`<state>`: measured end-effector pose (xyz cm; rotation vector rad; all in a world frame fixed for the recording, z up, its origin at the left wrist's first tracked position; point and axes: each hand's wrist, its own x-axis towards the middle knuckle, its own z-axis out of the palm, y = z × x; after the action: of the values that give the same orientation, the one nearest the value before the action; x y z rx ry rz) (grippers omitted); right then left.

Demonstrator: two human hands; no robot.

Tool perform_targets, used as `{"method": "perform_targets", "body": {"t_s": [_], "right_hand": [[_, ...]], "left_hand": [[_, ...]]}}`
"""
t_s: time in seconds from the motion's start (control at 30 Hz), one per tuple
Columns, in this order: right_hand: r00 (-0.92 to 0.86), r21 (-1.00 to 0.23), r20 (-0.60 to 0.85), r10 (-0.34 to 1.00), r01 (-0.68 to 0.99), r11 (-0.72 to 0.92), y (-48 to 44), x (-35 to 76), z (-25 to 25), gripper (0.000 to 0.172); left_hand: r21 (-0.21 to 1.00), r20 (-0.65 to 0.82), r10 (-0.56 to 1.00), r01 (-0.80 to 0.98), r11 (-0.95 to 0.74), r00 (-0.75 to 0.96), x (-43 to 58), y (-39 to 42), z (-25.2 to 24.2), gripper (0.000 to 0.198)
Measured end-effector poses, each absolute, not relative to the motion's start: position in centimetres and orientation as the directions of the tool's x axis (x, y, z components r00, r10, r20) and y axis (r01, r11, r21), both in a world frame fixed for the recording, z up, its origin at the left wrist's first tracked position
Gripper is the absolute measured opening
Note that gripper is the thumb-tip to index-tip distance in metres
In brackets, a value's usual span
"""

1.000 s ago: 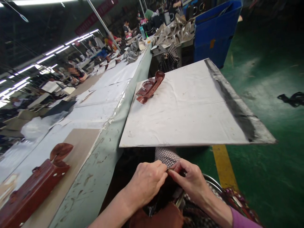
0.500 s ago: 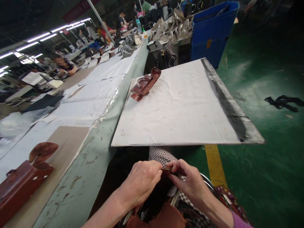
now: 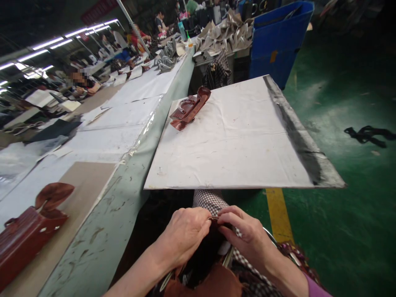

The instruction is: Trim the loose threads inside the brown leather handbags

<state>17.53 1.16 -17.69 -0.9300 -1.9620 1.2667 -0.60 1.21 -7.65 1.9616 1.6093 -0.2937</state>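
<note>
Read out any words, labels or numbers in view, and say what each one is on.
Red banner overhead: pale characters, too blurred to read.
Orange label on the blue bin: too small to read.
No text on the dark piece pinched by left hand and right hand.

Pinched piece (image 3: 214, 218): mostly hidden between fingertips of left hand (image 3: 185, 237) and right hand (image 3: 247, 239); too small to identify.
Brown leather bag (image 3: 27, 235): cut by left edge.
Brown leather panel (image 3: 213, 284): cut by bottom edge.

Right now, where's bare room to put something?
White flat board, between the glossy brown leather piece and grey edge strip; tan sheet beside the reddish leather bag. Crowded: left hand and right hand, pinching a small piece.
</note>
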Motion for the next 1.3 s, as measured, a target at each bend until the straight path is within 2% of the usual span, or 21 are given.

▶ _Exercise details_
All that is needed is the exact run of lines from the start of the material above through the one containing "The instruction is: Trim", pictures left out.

▶ _Response area_
`<state>`: measured end-effector pose (xyz cm; rotation vector rad; all in a world frame fixed for the recording, z up, its origin at the left wrist's first tracked position; point and axes: each hand's wrist, its own x-axis towards the middle knuckle, its own z-axis out of the palm, y = z × x; after the action: of the values that give the same orientation, the one nearest the value before the action; x y z rx ry rz) (grippers omitted); right then left.

Demonstrator: two human hands; no robot.

Tool perform_targets, used as `{"method": "perform_targets", "body": {"t_s": [_], "right_hand": [[_, ...]], "left_hand": [[_, ...]]}}`
"""
t_s: time in seconds from the motion's start (control at 30 Hz), one per tuple
Columns, in this order: right_hand: r00 (-0.92 to 0.86), r21 (-1.00 to 0.23), r20 (-0.60 to 0.85), r10 (-0.34 to 1.00), r01 (-0.68 to 0.99), r11 (-0.72 to 0.92), y (-48 to 44), x (-35 to 76), z (-25 to 25), gripper (0.000 to 0.172); left_hand: r21 (-0.21 to 1.00), r20 (-0.65 to 0.82), r10 (-0.56 to 1.00), r01 (-0.80 to 0.98), r11 (-0.95 to 0.74), r00 (-0.75 to 0.96), x (-43 to 58), y (-39 to 42), z (-25.2 to 24.2), gripper (0.000 to 0.198)
Measured end-effector poses, each absolute, not relative to the motion's start: position in centimetres and orientation as the directions of the tool's x axis (x, y, z components r00, r10, r20) and y axis (r01, r11, r21), both in a world frame fixed for the recording, z up, its origin at the left wrist's first tracked position
Gripper is the absolute measured opening
Note that gripper is the thumb-tip to index-tip distance in metres
In brackets, a value's usual span
"""

1.000 s ago: 
0.500 s ago: 
now: 

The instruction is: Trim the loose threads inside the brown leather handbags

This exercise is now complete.